TAIPEI (Taiwan News) -- There are two types of people in the world, those who love stinky tofu, and those who hate it.
And the people that fall into the second category can vividly describe why they hate stinky tofu, or at least the smell. The smell of stinky tofu was described by HungryinTaipei readers to be comparable to socks, shoes, stinky cheese, bad breath, and "deep fried dog vomit," at least to Jeffrey Cuvillier.
Tim Reed recalls, "The first time I was in Taipei, we would be walking down an alley and I would be suddenly hit with the most obnoxious scent I had pretty much encountered; as I was saying something to the effect of "what IS that horrendous stench" and looking around for the open sewer grate or the pile of human feces, my wife just said calmly, "oh, that's just the stinky tofu stand."
But despite the first impression, Reed replied, "I can eat it if I've had enough beer first," so it can't be that bad!
It took Florian Krs almost three years to try it. "I'd probably compare it with good cheese that might have a bad smell but actually a great taste. It's better than "normal" tofu, more flavor."
To many who grew up in Taiwan, the night market aroma reminds them of home or their childhood, especially if they are in the states now where stinky tofu is harder to find. Daniel Tseng said, "My childhood was great. I just miss REAL tzah chou do fu from the night markets."
The most popular types of stinky tofu are fried and boiled, especially at the night market, although you can find grilled or steamed stinky tofu as well. Stinky tofu is tofu that has been brined in fermented liquid, anywhere from one day to several months.
Fried stinky tofu is often cut into cubes and served with a side of pickled cabbage, a Taiwanese version of kimchi. Some vendors will poke a hole into the center and spoon in minced garlic, or top it with cilantro.
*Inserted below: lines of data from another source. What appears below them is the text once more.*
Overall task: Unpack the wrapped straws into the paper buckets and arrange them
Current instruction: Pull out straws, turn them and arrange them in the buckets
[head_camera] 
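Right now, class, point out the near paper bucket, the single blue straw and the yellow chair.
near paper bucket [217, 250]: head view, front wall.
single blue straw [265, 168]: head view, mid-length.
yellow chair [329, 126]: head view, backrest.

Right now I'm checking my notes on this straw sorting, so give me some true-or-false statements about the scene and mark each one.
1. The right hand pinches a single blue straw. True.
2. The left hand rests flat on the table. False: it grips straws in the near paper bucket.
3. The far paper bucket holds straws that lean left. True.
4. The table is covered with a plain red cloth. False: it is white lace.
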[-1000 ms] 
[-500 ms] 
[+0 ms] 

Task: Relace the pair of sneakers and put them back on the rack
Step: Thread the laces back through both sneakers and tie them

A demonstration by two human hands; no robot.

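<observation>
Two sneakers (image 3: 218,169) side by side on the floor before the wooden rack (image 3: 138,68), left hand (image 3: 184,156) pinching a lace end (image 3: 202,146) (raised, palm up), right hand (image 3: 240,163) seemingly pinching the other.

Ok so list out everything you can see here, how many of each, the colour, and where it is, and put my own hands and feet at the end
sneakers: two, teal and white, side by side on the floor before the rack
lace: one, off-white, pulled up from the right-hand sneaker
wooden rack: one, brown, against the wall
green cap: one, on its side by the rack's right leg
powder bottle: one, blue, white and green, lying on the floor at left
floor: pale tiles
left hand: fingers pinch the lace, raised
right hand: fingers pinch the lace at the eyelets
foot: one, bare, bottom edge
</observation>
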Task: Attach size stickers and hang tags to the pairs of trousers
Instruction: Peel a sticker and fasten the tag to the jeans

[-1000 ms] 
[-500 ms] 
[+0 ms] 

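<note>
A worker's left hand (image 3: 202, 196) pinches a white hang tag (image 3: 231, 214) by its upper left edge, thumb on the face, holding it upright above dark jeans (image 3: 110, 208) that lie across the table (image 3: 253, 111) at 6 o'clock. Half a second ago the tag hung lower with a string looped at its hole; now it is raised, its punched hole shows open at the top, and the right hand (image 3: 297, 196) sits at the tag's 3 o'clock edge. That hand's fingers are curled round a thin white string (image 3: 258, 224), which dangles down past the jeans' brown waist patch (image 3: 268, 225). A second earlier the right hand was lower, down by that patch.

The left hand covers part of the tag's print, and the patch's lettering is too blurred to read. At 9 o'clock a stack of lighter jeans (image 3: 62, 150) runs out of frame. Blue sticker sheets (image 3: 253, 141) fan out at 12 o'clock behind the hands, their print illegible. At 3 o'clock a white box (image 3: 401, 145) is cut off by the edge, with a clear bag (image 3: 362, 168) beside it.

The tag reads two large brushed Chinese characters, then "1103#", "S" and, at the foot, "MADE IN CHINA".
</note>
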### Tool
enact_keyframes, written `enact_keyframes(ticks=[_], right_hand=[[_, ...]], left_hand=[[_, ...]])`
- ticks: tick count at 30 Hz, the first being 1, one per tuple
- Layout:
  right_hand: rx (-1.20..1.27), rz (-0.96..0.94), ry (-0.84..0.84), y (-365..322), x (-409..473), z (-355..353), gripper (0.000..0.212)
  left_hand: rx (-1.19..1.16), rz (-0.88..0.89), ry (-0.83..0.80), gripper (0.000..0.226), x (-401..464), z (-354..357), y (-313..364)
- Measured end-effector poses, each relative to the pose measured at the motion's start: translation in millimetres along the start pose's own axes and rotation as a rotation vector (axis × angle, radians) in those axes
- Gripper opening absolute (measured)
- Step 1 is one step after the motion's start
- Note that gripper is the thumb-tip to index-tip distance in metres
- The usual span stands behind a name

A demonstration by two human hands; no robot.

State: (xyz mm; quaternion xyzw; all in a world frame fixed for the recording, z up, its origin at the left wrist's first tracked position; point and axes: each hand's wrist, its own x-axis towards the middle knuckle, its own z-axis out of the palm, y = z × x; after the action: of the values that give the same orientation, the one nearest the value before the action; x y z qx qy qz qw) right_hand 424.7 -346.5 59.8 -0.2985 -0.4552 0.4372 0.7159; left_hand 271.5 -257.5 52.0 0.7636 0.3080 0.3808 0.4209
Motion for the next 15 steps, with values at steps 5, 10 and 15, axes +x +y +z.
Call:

"Smells like 'Heaven' from this Taiwanese American! Fried!" says Johnny Huang.
Newer entrepreneurial street vendors serve stinky tofu fries, cutting it into long strips and serving it in a cup, with toppings like cheese or seaweed powder, spotted at night markets like Raohe.
Fried stinky tofu. Photo courtesy of HungryinTaipei.
Boiled stinky tofu is often in a spicy mala broth, sometimes with duck's blood or intestines. Karl Smith described the smell of stinky tofu like "the stench of desolation and rotting dreams," but has eaten it many times. "I've even eaten the steamed version, which is an order of magnitude worse than the deep fried."
That might explain why boiled stinky tofu is less popular than fried.
An informal poll had fried tofu getting the most votes (44%) while boiled stinky tofu only had 11%. Surprisingly, more than a third of people love both kinds, while only two people wrote "we are SO not having that."
But is the smell as bad as the taste?
The smell of stinky tofu can be so overwhelming that some people will never be converted. "Living in Taipei since 2005. Still no, thank you very much," writes Julita Wenda.
Boiled stinky tofu. Photo from Wikipedia Commons.
As a stinky tofu lover, I think the fried version tastes just like fried tofu, especially with the soy sauce and pickled cabbage. But I admit, I've tried grilled stinky tofu and it really was too pungent for me. Still, fried stinky tofu is something I definitely recommend people try at least once for themselves and take friends to when they visit me.
Lisi He explains why she loves it, "I actually really like the taste (especially the mala version), and once you eat it, it also no longer smells so bad. That's kind of an interesting effect. I also like the texture. The thing is just tofu taken to the next level... You shouldn't' judge a book by its cover, so why judge tofu by its smell?"